Es difícil resignarnos a soltar a nuestros más amados, porque nuestras raíces se entretejen con las de ellos y vamos dejando en el surco un poco de nuestro propio polvo, apisonado con el de los pasos que damos en común con ellos. La casualidad me hizo coincidir con Claudia en la misma generación de la prepa y poder encontrarla de nuevo en la edad adulta y verla plena en su vida viajera, en el compartir con los suyos, en la ilusión de la dulce espera, siempre con algo en común, una enorme alegría de vivir.

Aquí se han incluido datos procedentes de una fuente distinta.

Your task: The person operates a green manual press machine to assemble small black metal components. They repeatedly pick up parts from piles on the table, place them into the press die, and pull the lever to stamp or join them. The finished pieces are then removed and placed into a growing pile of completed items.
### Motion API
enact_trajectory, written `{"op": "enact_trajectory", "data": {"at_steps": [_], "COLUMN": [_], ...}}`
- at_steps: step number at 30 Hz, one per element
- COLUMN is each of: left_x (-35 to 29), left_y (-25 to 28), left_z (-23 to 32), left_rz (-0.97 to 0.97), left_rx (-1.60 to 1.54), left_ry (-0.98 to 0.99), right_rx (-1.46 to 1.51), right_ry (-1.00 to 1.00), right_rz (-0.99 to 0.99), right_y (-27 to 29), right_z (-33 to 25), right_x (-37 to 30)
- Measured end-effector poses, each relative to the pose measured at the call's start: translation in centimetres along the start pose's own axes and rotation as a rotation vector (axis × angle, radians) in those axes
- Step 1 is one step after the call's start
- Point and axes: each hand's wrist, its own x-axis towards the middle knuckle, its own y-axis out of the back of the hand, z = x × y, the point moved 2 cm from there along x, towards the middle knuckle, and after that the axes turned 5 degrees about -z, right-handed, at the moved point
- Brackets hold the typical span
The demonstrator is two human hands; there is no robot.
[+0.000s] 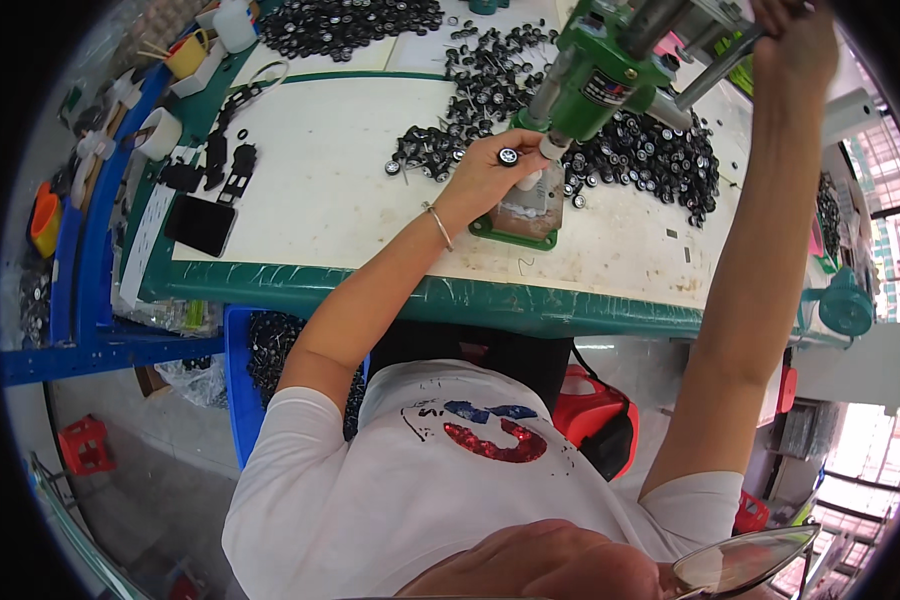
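My left hand point(482, 178) is closed at the base of a green hand press point(595, 85), its fingertips just under the press ram. A small black toy wheel point(508, 157) with a silver hub shows between its fingers. Whatever the fingertips pinch beneath the ram is mostly hidden. Raised at the upper right, my right hand point(798, 48) is wrapped round the end of the press's metal lever point(718, 68). Heaps of similar black wheels point(650, 165) lie behind and to the right of the press, some with thin metal axles.
The white worktop point(320, 170) has a green front edge. On its left are a black phone point(201, 225), black plastic parts point(238, 172) and a roll of tape point(158, 134). Another wheel heap point(345, 25) lies at the back. Below the edge stands a blue crate point(238, 375) of dark parts.
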Motion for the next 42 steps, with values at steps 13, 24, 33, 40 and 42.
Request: {"op": "enact_trajectory", "data": {"at_steps": [13, 24, 33, 40, 42], "left_x": [-6.6, -8.1, -7.8, -7.7, -6.7], "left_y": [10.7, 13.0, 12.6, 11.9, 9.2], "left_z": [0.1, -2.0, -0.8, -0.2, 1.5], "left_rz": [0.511, 0.441, 0.418, 0.459, 0.391], "left_rx": [0.187, 0.721, 0.830, 0.676, 0.432], "left_ry": [0.228, 0.192, 0.282, 0.121, 0.215], "right_rx": [-0.129, -0.857, -1.115, -0.891, -0.825], "right_ry": [-0.279, -0.666, -0.486, -0.364, -0.486], "right_rz": [0.151, -0.332, -0.377, -0.190, -0.117], "right_y": [3.6, 9.9, 6.7, 8.1, 8.3], "right_z": [7.2, 14.8, 14.1, 14.2, 13.8], "right_x": [-2.1, -26.9, -27.6, -28.6, -28.7]}}
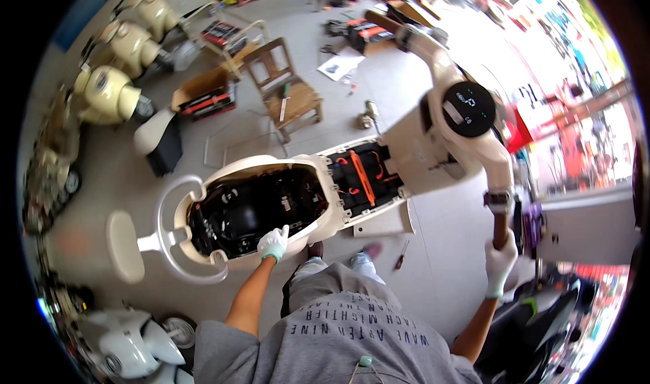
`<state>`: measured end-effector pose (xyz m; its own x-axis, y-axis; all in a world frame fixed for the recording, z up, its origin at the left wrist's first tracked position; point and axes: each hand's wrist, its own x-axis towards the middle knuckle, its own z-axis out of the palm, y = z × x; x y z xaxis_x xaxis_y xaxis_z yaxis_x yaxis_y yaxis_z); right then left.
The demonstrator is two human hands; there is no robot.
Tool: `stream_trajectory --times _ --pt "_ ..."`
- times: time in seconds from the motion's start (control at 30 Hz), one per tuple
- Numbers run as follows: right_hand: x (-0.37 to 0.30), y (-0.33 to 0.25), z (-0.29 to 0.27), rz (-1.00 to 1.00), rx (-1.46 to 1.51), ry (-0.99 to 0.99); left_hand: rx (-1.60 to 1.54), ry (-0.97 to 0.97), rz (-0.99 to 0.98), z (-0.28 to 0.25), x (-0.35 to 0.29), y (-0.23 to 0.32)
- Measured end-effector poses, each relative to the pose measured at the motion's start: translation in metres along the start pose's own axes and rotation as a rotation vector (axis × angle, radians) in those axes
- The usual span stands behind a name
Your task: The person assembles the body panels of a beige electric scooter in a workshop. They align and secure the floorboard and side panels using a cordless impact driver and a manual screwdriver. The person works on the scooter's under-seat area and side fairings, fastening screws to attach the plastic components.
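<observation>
A cream electric scooter (318, 235) stands across in front of me with its seat off. My left hand (273, 242), in a white glove, grips the near rim of the open under-seat compartment (247, 211). At the right, my gloved right hand (500, 261) is wrapped round the brown handlebar grip (501, 227). The round dash display (468, 109) is lit. In the uncovered floor section lie black batteries with an orange strap (361, 178). A silver grab rail (161, 211) and a cream backrest (124, 246) stick out at the tail.
A cream panel (387, 223) and a screwdriver (401, 255) lie on the floor near my feet. Beyond the scooter are a wooden chair (288, 93), a cardboard box (203, 94) and a removed seat (157, 137). Other scooters (107, 94) line the left; a dark one (535, 323) stands near right.
</observation>
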<state>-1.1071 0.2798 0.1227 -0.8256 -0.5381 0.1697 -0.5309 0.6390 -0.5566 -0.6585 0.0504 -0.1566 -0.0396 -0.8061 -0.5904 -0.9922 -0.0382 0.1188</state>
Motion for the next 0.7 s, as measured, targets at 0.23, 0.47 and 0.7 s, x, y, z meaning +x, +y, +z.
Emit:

Claudia era así, no hacía falta convivir con ella a menudo para recordarla con alegría, porque su personalidad inspiraba a tenerle confianza, a pedirle acompañarla en la mesa y sentirse bienvenido. Claudia era estandarte de una generación, hoy toda la 98-01 de la prepa de Petróleos la llora porque ella era solidaria y hubiera sido la primera en acompañar y honrar a los demás.
La madre Teresa de Calcuta decía que había que dar hasta que doliera y que ese sería el gesto más genuino de generosidad; Claudia lo tenía por hábito, siempre atenta a los suyos, a los más cercanos, pero también a los circundantes, así fueran sus vecinas, sus alumnos y por supuesto sus amigos. A Claudia la lloramos muchos, porque a los seres con su luz se les necesita aquí, ahora, en medio de este caos que es la vida, llenando de sonrisas, con su humor ágil y perspicaz el Facebook, enseñando más allá del aula que se puede ser auténtico y noble, servicial y amable, que se puede dar vida incluso en la muerte.
Esta tempestad nos está enseñando con duros golpes, a aprender a vivir sin los que nos faltan, con la esperanza puesta en el tiempo, porque si la vida es un suspiro y lo que sigue es la eternidad, ¡que esa nos toque compartirla con ellos, por siempre!